## [Entries supplied]
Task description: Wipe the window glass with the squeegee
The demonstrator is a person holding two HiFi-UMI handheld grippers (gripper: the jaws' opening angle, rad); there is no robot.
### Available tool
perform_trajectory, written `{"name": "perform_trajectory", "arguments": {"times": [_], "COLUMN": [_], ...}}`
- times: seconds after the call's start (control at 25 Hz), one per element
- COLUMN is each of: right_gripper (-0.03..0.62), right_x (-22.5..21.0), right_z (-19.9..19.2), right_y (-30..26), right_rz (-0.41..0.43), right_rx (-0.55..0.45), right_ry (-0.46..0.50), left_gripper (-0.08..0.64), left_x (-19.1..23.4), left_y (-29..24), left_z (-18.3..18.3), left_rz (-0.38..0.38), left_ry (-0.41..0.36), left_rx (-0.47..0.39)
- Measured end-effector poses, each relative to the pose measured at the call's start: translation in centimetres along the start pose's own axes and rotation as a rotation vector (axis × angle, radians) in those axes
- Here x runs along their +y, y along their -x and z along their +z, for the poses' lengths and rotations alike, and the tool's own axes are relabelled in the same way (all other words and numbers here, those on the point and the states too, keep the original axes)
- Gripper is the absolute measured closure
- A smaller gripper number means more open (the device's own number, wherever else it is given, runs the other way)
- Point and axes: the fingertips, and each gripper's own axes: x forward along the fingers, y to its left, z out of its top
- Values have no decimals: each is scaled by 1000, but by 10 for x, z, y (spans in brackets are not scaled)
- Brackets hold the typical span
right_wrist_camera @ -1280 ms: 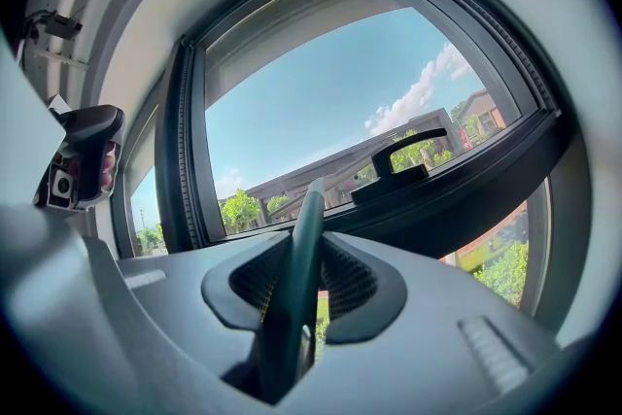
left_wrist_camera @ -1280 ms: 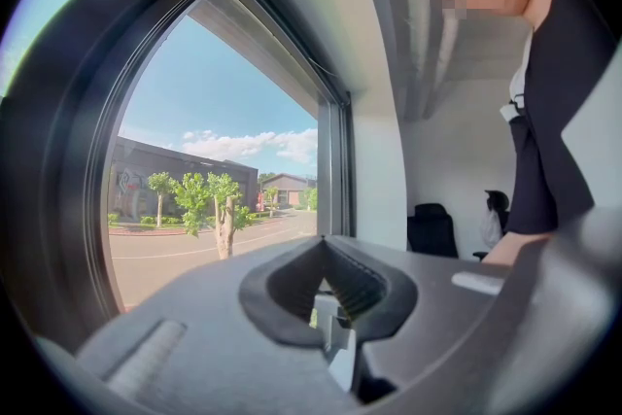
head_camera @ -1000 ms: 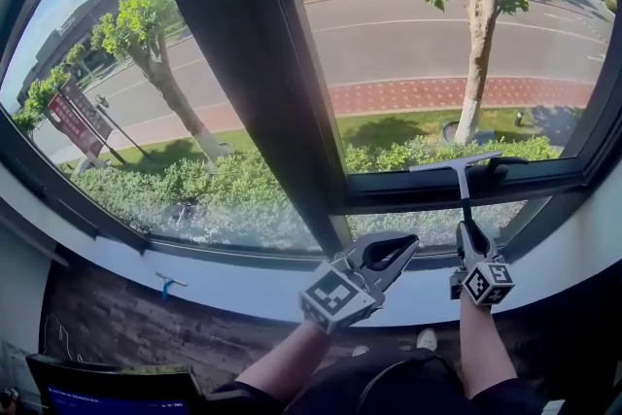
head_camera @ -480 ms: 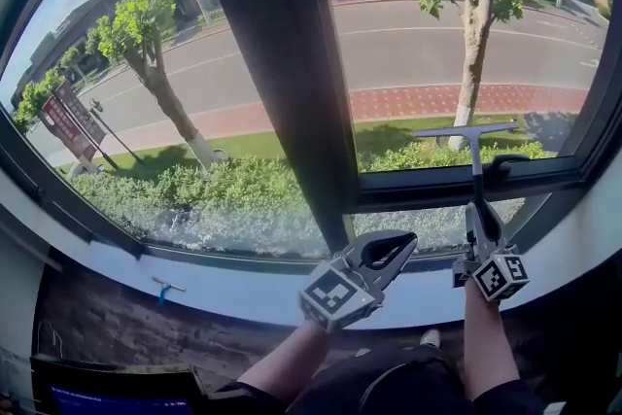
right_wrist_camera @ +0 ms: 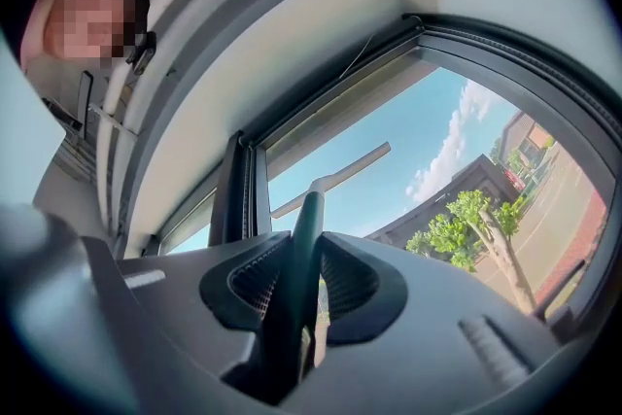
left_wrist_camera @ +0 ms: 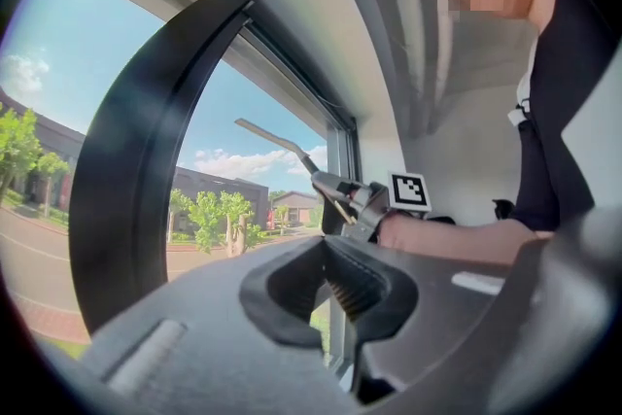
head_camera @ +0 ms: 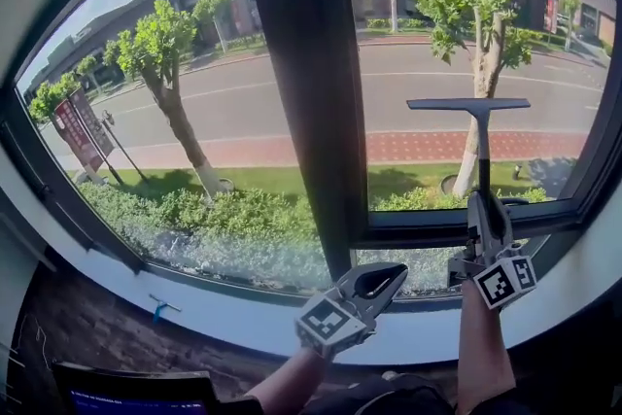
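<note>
A dark squeegee point(head_camera: 483, 146) stands upright against the right window pane point(head_camera: 428, 44), its blade point(head_camera: 468, 103) level across the glass at mid height. My right gripper point(head_camera: 486, 214) is shut on the squeegee's handle; in the right gripper view the handle point(right_wrist_camera: 305, 243) runs up between the ribbed pads to the blade point(right_wrist_camera: 335, 178). My left gripper point(head_camera: 384, 280) hovers low over the sill, just right of the dark mullion, shut with nothing in it. The left gripper view looks past its jaws point(left_wrist_camera: 335, 282) at the squeegee point(left_wrist_camera: 277, 139) and the right gripper point(left_wrist_camera: 335, 194).
A wide dark mullion point(head_camera: 306, 92) splits the left pane point(head_camera: 165, 112) from the right one. The white sill point(head_camera: 233, 316) curves below, with a small blue clip point(head_camera: 155, 308) on it. A dark screen point(head_camera: 136, 394) sits at the bottom left. A lower frame bar point(head_camera: 457, 226) crosses under the squeegee.
My right gripper has lifted the squeegee up the right pane, from the lower frame bar to mid glass. The left gripper has stayed over the sill.
</note>
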Motion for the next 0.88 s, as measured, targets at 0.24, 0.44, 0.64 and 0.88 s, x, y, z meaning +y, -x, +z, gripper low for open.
{"name": "perform_trajectory", "arguments": {"times": [0.24, 0.44, 0.64, 0.88], "right_gripper": [492, 492, 492, 492], "right_x": [23, 35, 48, 59], "right_z": [52, 85, 116, 136], "right_y": [-49, -87, -117, -142], "right_rz": [90, 145, 204, 237], "right_rx": [-96, -159, -222, -256], "right_ry": [-1, 11, 74, 75], "left_gripper": [557, 557, 557, 557], "left_x": [4, 12, 22, 28], "left_y": [-14, -29, -35, -35], "left_z": [13, 31, 39, 54], "left_rz": [47, 80, 114, 123], "left_ry": [-19, -49, -73, -71], "left_rx": [-22, -52, -78, -117]}}
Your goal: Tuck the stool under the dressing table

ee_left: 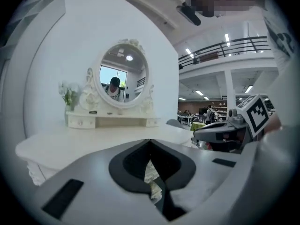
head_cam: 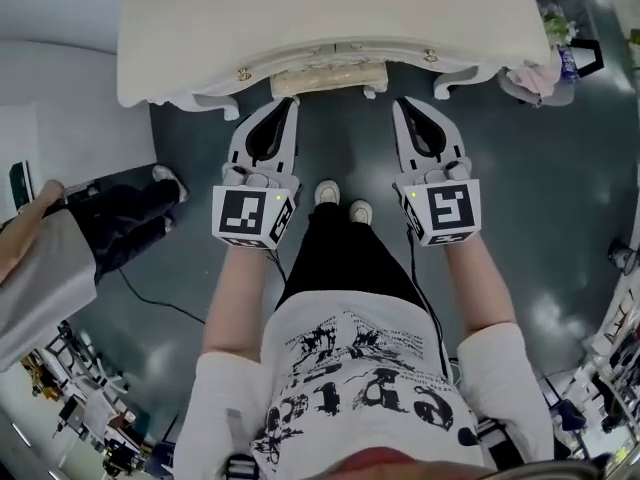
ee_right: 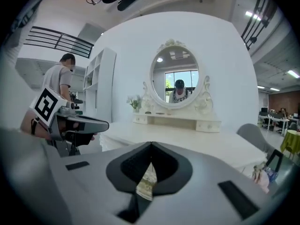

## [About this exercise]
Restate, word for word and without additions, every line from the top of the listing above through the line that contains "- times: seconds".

## [Response to this task]
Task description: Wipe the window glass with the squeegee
The demonstrator is a person holding two HiFi-UMI handheld grippers (gripper: the jaws' opening angle, rad); there is no robot.
### Available tool
perform_trajectory, written `{"name": "perform_trajectory", "arguments": {"times": [_], "COLUMN": [_], ...}}`
- times: seconds after the call's start (control at 25 Hz), one per element

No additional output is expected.